Measuring Intent Comprehension in LLMs

arXiv cs.CL / 3/13/2026

💬 OpinionIdeas & Deep AnalysisModels & Research

共有:

Key Points

The paper argues that LLMs are trained to predict the next token from text, not to infer underlying user intent, making intent a challenging target due to reliance on surface cues.
It introduces a formal framework that decomposes model output variance into three components—user intent, user articulation, and model uncertainty—to assess whether models primarily reflect intent differences.
Across five LLaMA and Gemma models, the study finds that larger models tend to allocate more of the output variance to intent, suggesting stronger intent comprehension, though improvements are uneven and often modest with size.
The authors argue for moving beyond accuracy-only benchmarks toward semantic diagnostics that directly evaluate whether models understand what users want, especially in high-stakes settings.

Abstract

People judge interactions with large language models (LLMs) as successful when outputs match what they want, not what they type. Yet LLMs are trained to predict the next token solely from text input, not underlying intent. Because written language is an imperfect proxy for intent, and correlations between phrasing and desired outcomes can break down in training data, models that rely too heavily on surface cues may respond inconsistently to semantically equivalent prompts. This makes it essential to evaluate whether LLMs can reliably infer user intent-especially in high-stakes settings where robustness and generalization are critical. We introduce a formal framework for assessing intent comprehension in LLMs: whether a model demonstrates robust understanding of user intent by producing consistent outputs across semantically equivalent prompts while differentiating between prompts with distinct intents. Our evaluation approach is based on a variance decomposition of model responses into three components: variability due to user intent, user articulation, and model uncertainty. Models that understand what users want, and are not overly sensitive to textual cues, should attribute most output variance to intent differences, rather than articulation style.
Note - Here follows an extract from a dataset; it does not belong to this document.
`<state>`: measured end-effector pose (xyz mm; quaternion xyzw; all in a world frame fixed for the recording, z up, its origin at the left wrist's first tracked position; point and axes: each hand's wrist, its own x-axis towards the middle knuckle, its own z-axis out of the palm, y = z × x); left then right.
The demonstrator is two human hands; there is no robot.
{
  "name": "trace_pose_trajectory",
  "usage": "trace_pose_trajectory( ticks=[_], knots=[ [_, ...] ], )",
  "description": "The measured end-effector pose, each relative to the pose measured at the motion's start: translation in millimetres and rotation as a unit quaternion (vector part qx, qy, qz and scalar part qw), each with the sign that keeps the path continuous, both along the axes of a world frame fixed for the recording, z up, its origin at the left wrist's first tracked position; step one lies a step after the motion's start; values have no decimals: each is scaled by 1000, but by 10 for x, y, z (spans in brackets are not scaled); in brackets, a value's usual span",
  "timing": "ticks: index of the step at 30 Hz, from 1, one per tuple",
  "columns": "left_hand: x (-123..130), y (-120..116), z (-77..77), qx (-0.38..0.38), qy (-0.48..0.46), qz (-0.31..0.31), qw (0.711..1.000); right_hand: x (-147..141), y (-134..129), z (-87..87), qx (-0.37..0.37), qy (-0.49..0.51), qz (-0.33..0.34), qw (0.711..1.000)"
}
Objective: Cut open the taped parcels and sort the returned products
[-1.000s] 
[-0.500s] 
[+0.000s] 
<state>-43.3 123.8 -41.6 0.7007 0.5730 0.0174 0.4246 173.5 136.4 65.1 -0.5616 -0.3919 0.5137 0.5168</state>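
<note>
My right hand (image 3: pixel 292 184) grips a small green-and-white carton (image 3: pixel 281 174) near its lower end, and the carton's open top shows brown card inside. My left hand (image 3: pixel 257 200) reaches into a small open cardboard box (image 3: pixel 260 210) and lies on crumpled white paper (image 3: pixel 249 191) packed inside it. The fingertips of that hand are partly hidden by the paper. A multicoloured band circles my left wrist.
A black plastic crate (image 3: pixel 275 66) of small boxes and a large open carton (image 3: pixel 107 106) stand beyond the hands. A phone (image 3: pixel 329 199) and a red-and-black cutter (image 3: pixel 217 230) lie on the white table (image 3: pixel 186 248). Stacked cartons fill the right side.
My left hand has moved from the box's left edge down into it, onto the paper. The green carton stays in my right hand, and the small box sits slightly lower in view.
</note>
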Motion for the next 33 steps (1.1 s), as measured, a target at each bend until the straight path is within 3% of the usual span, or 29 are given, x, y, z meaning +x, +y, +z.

Applying this framework across diverse domains, we find that, within the five LLaMA and Gemma models we evaluate, larger models typically assign a greater share of variance to intent, indicating stronger comprehension of intent, although gains are uneven and often modest with increasing model size. These results motivate moving beyond accuracy-only benchmarks toward semantic diagnostics that directly assess whether models understand what users intend.